Johnston's Inn

Historical Marker #1283 in Bourbon County marks Johnston's Inn, which was illustrated on John Filson's 1784 map of Kentucky.

Johston's Inn is recognized as the oldest house in Bourbon County. It is located on John Filson's famous 1784 'Kentucee' map on the original road from Limestone (now Maysville) to Lexington near the middle fork of Coopers Run.

The Johnston's Inn land was first owned by Captain Thomas McClanahan and deeded in a French and Indian War land grant. His daughter Peggy married Captain Robert Johnston in 1769. The couple ran the inn together, which was located at Johnston's Cross Roads. In 1799, the inn was passed on to their son, Captain William Johnston. A visitor, Fortescue Cummings/Cummins, wrote in his "Western Traveler" in 1806 that he had seen as many as fifty covered wagons at the inn's wagon-yard at one time.

In 1832, Joseph Helm Clay purchased the property, and named it "Rosedale." Clay raised his family there, and it became known as Clay's Cross Roads. Three Clay daughters died in the 1854 cholera epidemic and were buried in the graveyard, just south of the house. For many years to the present time, there are stories about the unsettled spirits of these three girls, disturbing the peace of the residents. After their illness and deaths the house was white washed or painted white, and it stayed that way until 1982 when it was stripped and restored to the original brick.

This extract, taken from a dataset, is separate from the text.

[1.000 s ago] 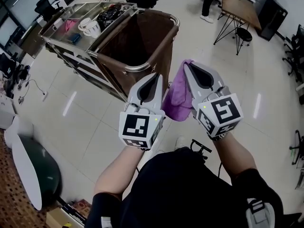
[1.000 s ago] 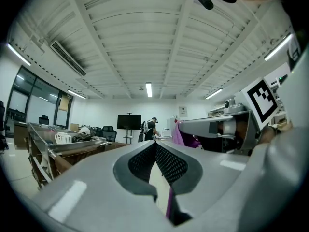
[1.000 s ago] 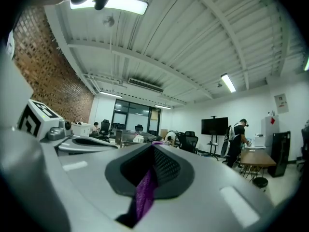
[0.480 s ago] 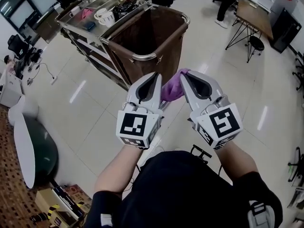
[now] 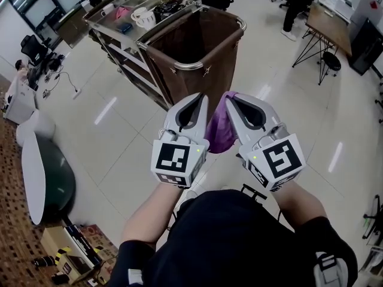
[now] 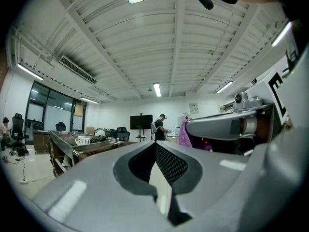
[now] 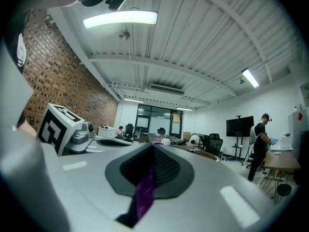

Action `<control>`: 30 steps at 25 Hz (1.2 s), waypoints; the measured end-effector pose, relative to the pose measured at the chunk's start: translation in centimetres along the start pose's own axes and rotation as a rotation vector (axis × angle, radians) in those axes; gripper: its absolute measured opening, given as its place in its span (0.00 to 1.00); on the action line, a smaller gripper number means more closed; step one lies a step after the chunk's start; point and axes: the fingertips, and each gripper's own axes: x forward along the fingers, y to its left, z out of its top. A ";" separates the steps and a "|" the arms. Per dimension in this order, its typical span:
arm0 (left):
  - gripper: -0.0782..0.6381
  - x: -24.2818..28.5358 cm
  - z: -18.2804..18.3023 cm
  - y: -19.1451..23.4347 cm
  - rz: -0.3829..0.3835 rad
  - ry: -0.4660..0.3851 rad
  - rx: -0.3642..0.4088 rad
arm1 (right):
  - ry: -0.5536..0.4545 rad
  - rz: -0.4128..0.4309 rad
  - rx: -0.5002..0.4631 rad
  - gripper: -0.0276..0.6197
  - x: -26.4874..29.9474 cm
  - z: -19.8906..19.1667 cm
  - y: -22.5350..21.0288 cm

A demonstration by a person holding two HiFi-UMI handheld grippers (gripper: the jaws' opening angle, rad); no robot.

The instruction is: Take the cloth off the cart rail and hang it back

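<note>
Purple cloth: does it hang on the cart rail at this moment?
No, the purple cloth is pinched in the right tool and hangs from it, apart from the cart rail.

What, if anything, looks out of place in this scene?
The purple cloth is off the cart rail. It dangles in mid-air, pinched in the right gripper, instead of hanging on the rail. Nothing looks spilled or damaged.

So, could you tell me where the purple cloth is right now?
The purple cloth hangs mid-frame in the head view, pinched in the right gripper, beside the left gripper and just short of the brown bag.
</note>
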 end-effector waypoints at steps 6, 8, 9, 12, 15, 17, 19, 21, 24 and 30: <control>0.09 -1.8 1.2 0.5 -0.019 0.002 0.021 | -0.018 -0.012 0.002 0.05 0.1 1.2 2.2; 0.09 -2.4 1.4 1.0 -0.024 0.002 0.019 | -0.017 -0.021 0.002 0.05 0.4 1.4 2.9; 0.09 -2.6 1.3 1.3 -0.027 0.001 0.014 | -0.016 -0.025 0.001 0.05 0.6 1.4 3.2; 0.09 -3.2 1.3 2.0 -0.032 -0.007 -0.002 | -0.010 -0.032 0.000 0.05 1.1 1.4 3.9; 0.09 -3.9 1.2 2.7 -0.037 -0.008 -0.009 | -0.009 -0.035 -0.004 0.05 1.7 1.5 4.8; 0.09 -4.3 1.2 3.1 -0.039 -0.008 -0.011 | -0.009 -0.036 -0.007 0.05 2.0 1.7 5.3; 0.09 -4.7 1.2 3.4 -0.040 -0.009 -0.012 | -0.010 -0.036 -0.010 0.05 2.2 1.8 5.8; 0.09 -5.1 1.1 3.8 -0.038 -0.010 -0.012 | -0.011 -0.034 -0.013 0.05 2.5 1.9 6.3; 0.09 -5.8 1.1 4.5 -0.034 -0.014 -0.013 | -0.012 -0.028 -0.016 0.05 3.0 1.9 7.2; 0.09 -7.4 1.3 6.2 -0.020 -0.018 -0.009 | -0.014 -0.014 -0.024 0.05 4.5 2.2 9.2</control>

Johnston's Inn remained in the Clay family until 1956, when it received some much needed restoration attention. In 1982 it was sold again and benefitted from more restoration work so that today it is in excellent condition. After 231 years in existence it is difficult to discern what portion may have been altered and when.

Inside there is a bar at the entrance hall with several wall cabinets. To the left is the large dining room and the ball room, which has an enormous fireplace at the north end. The interior woodwork is walnut; the door knobs are brass; the floor boards are blue ash; and the old kitchen, later attached, is still in use with its original fireplace for cooking and warming.

Johnston's Inn is listed on the National Register of Historic Places.